#### Instructions for the task
Write out the data exactly as given, dropping every picture.
(Beginning of Recorded information)
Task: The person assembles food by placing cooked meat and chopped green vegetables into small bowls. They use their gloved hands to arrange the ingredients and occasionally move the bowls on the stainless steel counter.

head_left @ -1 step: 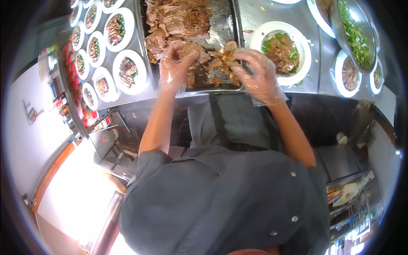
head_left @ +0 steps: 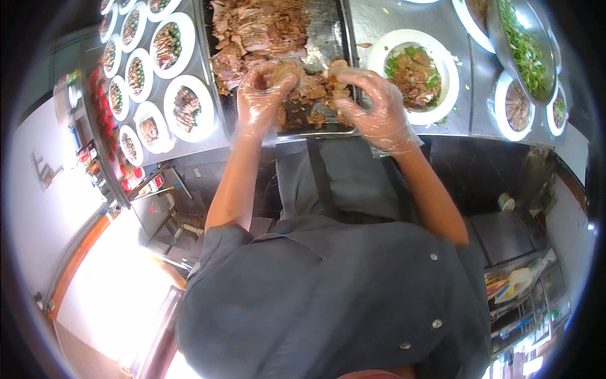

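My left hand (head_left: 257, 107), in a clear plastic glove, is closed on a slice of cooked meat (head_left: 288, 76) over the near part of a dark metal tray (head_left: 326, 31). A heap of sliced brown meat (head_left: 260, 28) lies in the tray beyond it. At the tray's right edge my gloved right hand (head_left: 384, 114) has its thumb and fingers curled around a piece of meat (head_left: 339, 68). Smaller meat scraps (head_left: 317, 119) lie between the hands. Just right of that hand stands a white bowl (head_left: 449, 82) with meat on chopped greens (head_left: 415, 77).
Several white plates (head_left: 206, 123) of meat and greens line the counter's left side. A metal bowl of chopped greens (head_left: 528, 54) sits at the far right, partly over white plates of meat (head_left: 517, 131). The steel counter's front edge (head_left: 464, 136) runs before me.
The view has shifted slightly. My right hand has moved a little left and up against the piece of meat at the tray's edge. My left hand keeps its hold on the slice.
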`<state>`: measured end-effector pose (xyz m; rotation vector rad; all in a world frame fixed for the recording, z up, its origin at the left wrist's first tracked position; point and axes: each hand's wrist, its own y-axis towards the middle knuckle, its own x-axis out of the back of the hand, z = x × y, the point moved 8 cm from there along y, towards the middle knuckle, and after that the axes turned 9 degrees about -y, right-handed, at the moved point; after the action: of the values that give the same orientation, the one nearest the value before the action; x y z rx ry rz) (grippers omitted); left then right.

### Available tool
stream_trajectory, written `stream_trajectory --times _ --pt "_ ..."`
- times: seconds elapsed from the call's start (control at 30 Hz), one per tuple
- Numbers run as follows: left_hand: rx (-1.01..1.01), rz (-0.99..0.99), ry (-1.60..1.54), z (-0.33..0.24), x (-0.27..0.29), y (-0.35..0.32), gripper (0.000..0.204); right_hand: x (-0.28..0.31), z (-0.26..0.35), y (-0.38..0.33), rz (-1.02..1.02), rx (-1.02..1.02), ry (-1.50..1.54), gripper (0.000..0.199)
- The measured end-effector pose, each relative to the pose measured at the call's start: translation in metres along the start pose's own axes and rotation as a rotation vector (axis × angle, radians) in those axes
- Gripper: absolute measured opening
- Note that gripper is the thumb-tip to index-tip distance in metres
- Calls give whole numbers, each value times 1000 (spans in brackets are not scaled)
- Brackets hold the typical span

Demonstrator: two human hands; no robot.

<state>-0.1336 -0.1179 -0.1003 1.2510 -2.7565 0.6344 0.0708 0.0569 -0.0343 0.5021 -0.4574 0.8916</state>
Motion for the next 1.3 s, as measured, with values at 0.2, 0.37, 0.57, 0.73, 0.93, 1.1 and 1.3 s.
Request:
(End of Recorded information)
#### Exercise response
Task: The person assembles food by placing cooked meat and chopped green vegetables into small bowls. They use their gloved hands to arrange the ingredients and occasionally move the bowls on the stainless steel counter.

head_left @ -1 step: 
head_left @ +0 steps: 

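My left hand (head_left: 257, 107), in a clear plastic glove, is closed on a slice of cooked meat (head_left: 288, 76) over the near part of a dark metal tray (head_left: 326, 31). A heap of sliced brown meat (head_left: 260, 28) lies in the tray beyond it. At the tray's right edge my gloved right hand (head_left: 384, 114) has its thumb and fingers curled around a piece of meat (head_left: 339, 68). Smaller meat scraps (head_left: 317, 119) lie between the hands. Just right of that hand stands a white bowl (head_left: 449, 82) with meat on chopped greens (head_left: 415, 77).
Several white plates (head_left: 206, 123) of meat and greens line the counter's left side. A metal bowl of chopped greens (head_left: 528, 54) sits at the far right, partly over white plates of meat (head_left: 517, 131). The steel counter's front edge (head_left: 464, 136) runs before me.
The view has shifted slightly. My right hand has moved a little left and up against the piece of meat at the tray's edge. My left hand keeps its hold on the slice.
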`<state>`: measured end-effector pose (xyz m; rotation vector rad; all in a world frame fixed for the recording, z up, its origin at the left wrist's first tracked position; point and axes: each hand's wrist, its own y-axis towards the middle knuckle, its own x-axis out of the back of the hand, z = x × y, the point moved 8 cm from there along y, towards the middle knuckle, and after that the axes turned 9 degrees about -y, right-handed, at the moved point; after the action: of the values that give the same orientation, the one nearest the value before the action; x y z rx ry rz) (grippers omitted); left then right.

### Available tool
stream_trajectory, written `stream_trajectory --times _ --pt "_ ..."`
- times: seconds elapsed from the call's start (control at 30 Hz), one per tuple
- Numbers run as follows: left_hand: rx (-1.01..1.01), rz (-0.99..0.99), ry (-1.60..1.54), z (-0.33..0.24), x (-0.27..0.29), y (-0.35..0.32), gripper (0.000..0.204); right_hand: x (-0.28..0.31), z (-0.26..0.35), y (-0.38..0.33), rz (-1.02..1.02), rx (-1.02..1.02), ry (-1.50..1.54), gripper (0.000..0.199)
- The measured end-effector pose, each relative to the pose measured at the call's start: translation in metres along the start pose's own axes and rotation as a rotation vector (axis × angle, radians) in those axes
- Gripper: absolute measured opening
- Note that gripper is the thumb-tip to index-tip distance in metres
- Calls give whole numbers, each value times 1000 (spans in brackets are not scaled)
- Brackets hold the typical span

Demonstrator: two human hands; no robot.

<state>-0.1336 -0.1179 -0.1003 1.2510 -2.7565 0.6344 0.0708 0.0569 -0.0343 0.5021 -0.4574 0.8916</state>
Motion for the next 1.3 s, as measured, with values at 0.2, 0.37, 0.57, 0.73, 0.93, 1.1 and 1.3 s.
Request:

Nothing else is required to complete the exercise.